M. Jacques Myard a rappelé que les évêques rwandais n’avaient pas été les seuls à agir en faveur des accords d’Arusha, le Gouvernement français ayant constamment concouru lui aussi aux négociations. Il a fait remarquer qu’une intervention armée unilatérale nécessitait une décision ou un mandat de l’ONU ou d’une organisation internationale, sauf à recommencer la colonisation. La France ne pouvait donc demeurer au Rwanda. Il a affirmé que les propos tenus par le père Guy Theunis l’avaient gêné et donnaient l’impression d’une recherche du sensationnel. Il a ainsi jugé que l’évocation du suicide de M. François de Grossouvre ou du rôle du Capitaine Barril était déplacée et que des questions aussi pointillistes que celles qu’il avait posées finissaient par faire douter de sa volonté de comprendre ce qui s’est passé.

Le père Guy Theunis a indiqué que, depuis 1994, il essayait de comprendre les événements qui se sont déroulés au Rwanda où il a vécu 25 ans et qu’il avait témoigné devant la Commission d’enquête du Sénat belge pour clarifier un certain nombre de points.

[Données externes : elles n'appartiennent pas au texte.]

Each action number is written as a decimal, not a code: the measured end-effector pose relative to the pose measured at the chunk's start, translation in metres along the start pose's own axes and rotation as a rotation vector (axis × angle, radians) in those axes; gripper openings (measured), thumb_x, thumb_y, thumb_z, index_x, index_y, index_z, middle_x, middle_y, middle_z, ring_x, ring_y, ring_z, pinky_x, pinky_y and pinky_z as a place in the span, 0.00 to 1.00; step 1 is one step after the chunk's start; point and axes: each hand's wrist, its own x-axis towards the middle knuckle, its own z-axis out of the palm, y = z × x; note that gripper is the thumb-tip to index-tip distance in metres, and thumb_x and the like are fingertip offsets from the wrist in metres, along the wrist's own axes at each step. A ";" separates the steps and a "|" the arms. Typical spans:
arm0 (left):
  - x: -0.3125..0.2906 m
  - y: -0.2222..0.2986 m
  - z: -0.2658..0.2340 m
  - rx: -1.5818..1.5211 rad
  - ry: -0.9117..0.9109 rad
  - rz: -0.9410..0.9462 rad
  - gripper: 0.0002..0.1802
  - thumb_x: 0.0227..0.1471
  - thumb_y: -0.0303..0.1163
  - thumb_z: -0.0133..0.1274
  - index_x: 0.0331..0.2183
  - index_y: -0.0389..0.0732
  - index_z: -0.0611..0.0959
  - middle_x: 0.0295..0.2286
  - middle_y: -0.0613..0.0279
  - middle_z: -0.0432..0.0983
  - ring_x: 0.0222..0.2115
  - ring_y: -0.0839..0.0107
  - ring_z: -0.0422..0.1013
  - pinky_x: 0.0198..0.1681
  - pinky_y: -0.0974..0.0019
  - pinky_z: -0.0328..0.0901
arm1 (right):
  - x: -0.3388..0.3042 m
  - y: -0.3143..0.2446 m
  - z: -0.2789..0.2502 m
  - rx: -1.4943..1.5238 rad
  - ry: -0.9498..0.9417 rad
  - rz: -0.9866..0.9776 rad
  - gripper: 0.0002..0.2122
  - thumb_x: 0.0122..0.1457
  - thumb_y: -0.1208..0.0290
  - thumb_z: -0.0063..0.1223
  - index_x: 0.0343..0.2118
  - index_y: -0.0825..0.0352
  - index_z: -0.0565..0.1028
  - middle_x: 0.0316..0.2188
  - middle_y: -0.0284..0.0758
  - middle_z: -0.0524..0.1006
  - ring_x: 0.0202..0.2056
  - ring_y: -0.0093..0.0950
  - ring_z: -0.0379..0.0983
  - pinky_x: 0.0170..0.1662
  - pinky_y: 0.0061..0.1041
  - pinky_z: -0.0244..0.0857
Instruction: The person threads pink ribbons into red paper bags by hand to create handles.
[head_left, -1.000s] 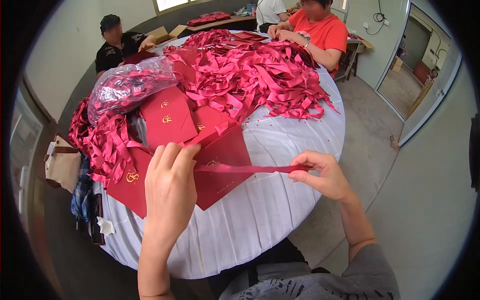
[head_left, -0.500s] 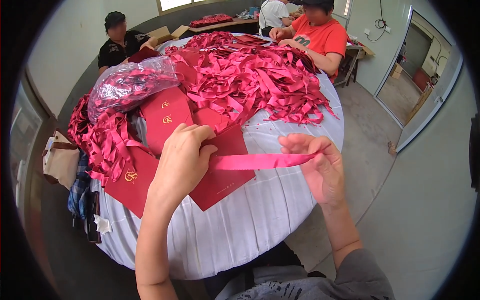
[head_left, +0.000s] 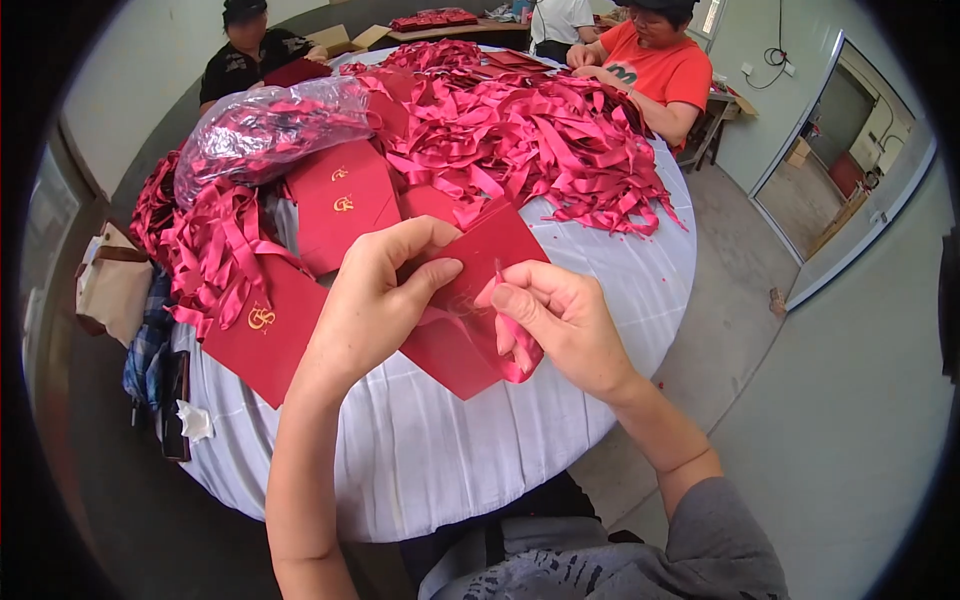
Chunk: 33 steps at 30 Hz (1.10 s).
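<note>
My left hand (head_left: pixel 388 280) pinches the upper left edge of a flat red paper bag (head_left: pixel 505 235), held tilted above the table. Between the thumb and fingers of my right hand (head_left: pixel 565 315) is one end of a pink satin ribbon (head_left: pixel 518 368). The ribbon hangs in a loop below those fingers, and its other part runs across the bag toward my left hand. The pinched tip points up, close to the bag's face. Another red bag (head_left: pixel 250 335) with a gold emblem lies to the left of my left forearm.
A big heap of pink ribbons (head_left: pixel 520 140) covers the far side of the round white-clothed table (head_left: pixel 440 480). A clear plastic bag (head_left: pixel 270 140) of ribbons lies left, near more red bags (head_left: pixel 345 210). Two people sit across the table; another is behind. A door (head_left: pixel 850 150) stands open at right.
My right hand has moved left from beyond the bag to its face, bringing the ribbon end along. The ribbon went from stretched straight to a slack loop. The bag rose slightly and tilted.
</note>
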 end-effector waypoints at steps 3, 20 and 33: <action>-0.001 0.002 0.001 -0.076 -0.026 -0.050 0.08 0.52 0.20 0.50 0.36 0.28 0.76 0.25 0.65 0.75 0.27 0.83 0.68 0.31 0.75 0.66 | 0.002 -0.002 0.001 -0.034 0.027 0.020 0.10 0.63 0.70 0.45 0.33 0.73 0.73 0.17 0.32 0.73 0.15 0.16 0.67 0.18 0.13 0.59; -0.009 0.009 0.013 -0.066 0.003 -0.015 0.09 0.51 0.18 0.51 0.37 0.28 0.77 0.25 0.64 0.76 0.28 0.79 0.72 0.33 0.75 0.69 | -0.002 0.003 0.006 -0.069 0.109 -0.094 0.11 0.62 0.69 0.48 0.27 0.71 0.73 0.13 0.28 0.70 0.14 0.12 0.63 0.17 0.15 0.56; -0.018 0.017 0.027 0.479 0.105 0.318 0.10 0.44 0.16 0.53 0.34 0.31 0.79 0.26 0.51 0.75 0.25 0.60 0.73 0.30 0.65 0.67 | -0.014 0.000 0.012 -0.167 0.228 -0.049 0.12 0.61 0.70 0.48 0.22 0.71 0.73 0.12 0.27 0.69 0.15 0.12 0.63 0.18 0.16 0.55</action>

Il a souhaité que la mission d’information française soit transformée en commission d’enquête pour progresser dans la compréhension des faits. La communauté internationale a démissionné au Burundi après les massacres successifs à l’assassinat du président démocratiquement élu, M. Melchior Ndadaye, en octobre 1993, mais n’avait pas de responsabilité en tant que telle. Au Rwanda, le vote du Conseil de Sécurité des Nations Unies a donné un mandat à une force internationale, la MINUAR qui devait garantir la paix. La responsabilité de la communauté internationale était engagée et notamment celle des Etats qui ont voté les résolutions du Conseil de Sécurité de l’ONU ou qui, comme la France ou la Belgique, ont envoyé des troupes au Rwanda. Les accords d’Arusha ont pu être élaborés grâce aux pays occidentaux qui étaient partie prenante à leur mise en oeuvre. La MINUAR était liée à ces accords d’Arusha dont elle devait garantir l’application, ce qui engageait bien la responsabilité de la communauté internationale.